EXERCISE GOAL:
Write out, word for word, every line in the data below from the one containing "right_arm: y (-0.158" to the one containing "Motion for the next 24", both of them included.

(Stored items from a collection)
----

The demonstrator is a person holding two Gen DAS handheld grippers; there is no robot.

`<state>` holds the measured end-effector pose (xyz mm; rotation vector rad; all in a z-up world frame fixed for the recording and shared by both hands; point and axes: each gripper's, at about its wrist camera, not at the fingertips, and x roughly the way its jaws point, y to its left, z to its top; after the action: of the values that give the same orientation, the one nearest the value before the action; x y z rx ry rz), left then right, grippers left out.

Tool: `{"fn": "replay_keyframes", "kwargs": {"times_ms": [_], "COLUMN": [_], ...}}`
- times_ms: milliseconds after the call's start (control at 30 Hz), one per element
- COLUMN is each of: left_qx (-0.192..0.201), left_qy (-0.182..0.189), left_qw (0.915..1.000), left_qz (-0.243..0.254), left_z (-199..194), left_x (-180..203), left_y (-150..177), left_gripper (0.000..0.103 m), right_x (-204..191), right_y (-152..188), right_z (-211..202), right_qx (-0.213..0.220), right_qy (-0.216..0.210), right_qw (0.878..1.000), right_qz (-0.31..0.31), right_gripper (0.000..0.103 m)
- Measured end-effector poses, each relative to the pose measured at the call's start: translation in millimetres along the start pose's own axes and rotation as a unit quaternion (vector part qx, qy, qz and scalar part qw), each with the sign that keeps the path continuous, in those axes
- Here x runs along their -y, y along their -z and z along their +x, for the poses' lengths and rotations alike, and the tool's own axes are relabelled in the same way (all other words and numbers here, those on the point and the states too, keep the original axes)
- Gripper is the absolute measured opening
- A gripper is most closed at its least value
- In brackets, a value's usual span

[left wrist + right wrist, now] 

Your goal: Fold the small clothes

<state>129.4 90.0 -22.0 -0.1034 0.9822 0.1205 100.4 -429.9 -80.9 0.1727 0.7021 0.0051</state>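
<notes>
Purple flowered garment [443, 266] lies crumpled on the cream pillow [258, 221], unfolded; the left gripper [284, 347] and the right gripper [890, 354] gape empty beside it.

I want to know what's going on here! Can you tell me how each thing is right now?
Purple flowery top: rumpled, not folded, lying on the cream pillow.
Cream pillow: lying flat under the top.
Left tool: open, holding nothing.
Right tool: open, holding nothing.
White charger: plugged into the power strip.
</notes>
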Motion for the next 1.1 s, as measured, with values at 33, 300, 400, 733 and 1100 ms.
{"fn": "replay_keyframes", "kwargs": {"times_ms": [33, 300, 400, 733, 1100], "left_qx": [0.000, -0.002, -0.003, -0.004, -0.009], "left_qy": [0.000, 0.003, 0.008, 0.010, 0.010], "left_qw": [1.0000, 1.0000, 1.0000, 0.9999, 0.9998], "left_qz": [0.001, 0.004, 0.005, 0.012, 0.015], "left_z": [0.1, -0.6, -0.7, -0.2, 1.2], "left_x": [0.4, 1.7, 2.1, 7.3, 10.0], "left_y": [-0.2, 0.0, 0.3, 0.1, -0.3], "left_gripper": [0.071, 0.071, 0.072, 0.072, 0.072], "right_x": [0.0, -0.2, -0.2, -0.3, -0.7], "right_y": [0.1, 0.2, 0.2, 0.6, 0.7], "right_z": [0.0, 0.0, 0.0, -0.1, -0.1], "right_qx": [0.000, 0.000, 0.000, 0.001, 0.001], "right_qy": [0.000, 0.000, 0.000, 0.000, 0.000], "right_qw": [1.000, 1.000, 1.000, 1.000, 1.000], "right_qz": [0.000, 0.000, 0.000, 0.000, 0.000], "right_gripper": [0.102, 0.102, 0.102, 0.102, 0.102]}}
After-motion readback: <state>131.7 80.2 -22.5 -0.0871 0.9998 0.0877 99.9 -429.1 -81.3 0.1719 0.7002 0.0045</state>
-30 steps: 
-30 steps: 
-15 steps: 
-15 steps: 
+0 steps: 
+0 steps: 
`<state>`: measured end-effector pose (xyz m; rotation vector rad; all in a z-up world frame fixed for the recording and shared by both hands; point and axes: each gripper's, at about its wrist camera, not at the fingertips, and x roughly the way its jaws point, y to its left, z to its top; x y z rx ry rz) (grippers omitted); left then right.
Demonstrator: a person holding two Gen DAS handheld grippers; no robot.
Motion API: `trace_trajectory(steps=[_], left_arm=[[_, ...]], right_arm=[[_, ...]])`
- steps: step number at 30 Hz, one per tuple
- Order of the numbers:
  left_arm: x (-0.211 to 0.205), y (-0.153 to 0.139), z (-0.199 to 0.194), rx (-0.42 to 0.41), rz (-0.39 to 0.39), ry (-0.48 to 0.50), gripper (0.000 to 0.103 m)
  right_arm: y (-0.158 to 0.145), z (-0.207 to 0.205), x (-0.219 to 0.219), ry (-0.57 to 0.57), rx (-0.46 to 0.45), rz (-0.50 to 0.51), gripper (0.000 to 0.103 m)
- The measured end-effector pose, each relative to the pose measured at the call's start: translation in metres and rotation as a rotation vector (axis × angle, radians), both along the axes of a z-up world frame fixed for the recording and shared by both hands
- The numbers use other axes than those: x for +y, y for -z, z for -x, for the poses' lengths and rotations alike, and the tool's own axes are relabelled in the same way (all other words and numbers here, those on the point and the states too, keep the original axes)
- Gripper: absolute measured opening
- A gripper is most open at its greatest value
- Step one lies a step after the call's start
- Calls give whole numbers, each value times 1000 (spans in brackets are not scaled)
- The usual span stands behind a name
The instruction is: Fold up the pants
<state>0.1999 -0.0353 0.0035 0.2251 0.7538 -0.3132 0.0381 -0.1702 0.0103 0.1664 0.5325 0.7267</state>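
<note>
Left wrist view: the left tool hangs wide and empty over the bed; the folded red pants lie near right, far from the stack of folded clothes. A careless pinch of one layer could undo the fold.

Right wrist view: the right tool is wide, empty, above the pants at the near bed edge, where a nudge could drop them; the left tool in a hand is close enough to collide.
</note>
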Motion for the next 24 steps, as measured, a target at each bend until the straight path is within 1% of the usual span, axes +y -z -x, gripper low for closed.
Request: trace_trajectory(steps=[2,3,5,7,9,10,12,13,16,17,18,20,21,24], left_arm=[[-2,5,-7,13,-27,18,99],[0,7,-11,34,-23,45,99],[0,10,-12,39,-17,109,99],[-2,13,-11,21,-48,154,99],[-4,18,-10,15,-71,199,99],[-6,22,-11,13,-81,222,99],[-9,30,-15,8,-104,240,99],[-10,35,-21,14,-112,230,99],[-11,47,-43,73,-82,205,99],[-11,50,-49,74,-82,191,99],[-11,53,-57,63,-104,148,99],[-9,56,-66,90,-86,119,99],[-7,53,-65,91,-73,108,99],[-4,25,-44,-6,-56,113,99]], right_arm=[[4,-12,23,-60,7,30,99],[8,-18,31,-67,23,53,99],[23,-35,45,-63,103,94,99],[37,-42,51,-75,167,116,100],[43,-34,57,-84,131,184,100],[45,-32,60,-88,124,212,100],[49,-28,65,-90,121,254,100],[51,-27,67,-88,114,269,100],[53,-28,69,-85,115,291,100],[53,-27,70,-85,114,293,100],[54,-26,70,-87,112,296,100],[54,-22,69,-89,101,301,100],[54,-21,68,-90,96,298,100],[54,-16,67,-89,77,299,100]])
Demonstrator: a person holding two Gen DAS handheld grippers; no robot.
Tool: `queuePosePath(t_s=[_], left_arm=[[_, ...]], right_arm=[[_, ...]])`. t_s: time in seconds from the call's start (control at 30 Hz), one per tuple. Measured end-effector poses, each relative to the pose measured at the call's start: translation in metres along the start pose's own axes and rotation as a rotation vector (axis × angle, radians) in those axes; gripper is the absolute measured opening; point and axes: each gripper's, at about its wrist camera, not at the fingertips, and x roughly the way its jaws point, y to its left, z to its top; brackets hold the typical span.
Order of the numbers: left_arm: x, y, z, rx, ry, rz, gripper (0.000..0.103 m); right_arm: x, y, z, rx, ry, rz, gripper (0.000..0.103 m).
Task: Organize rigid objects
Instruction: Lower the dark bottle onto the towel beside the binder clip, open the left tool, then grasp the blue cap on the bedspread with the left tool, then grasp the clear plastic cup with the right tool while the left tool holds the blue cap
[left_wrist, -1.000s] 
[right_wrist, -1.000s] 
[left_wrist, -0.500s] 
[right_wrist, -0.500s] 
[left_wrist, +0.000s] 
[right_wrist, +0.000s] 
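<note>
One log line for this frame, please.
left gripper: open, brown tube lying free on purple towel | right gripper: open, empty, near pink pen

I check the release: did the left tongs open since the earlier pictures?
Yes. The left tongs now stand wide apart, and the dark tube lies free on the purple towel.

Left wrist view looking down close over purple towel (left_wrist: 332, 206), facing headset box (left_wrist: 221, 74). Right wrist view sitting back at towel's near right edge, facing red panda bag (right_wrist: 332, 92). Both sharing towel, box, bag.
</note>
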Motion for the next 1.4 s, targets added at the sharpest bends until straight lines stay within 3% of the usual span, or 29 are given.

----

SOLUTION:
  right_arm: y (-0.158 to 0.145), z (-0.207 to 0.205), x (-0.219 to 0.219), ry (-0.57 to 0.57), rx (-0.46 to 0.45), rz (-0.50 to 0.51), gripper (0.000 to 0.103 m)
- The measured end-effector pose, each relative to the pose measured at the call's start: translation in metres and rotation as a rotation vector (axis × angle, radians), both along the axes of a z-up world frame fixed for the recording and shared by both hands
- The numbers use other axes than those: x for +y, y for -z, z for -x, for the poses' lengths and rotations alike, and the tool's own axes are relabelled in the same way (all other words and numbers here, those on the point and the states too, keep the original axes)
- Gripper: absolute measured opening
- A gripper is most open at its greatest value
- Step one lies a step after the call's start
- Calls give whole numbers, each value times 1000 (spans in brackets are not scaled)
- The usual span stands behind a name
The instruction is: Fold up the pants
<state>0.1999 -0.0353 0.0035 0.2251 0.7538 -0.3132 0.0381 -0.1702 0.0103 0.1664 0.5325 0.7267</state>
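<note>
Left wrist view: the left tool hangs wide and empty over the bed; the folded red pants lie near right, far from the stack of folded clothes. A careless pinch of one layer could undo the fold.

Right wrist view: the right tool is wide, empty, above the pants at the near bed edge, where a nudge could drop them; the left tool in a hand is close enough to collide.
</note>
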Motion for the next 24 steps, as measured, a target at each bend until the straight path is within 1% of the usual span, axes +y -z -x, gripper low for closed.

The exercise requires no additional output.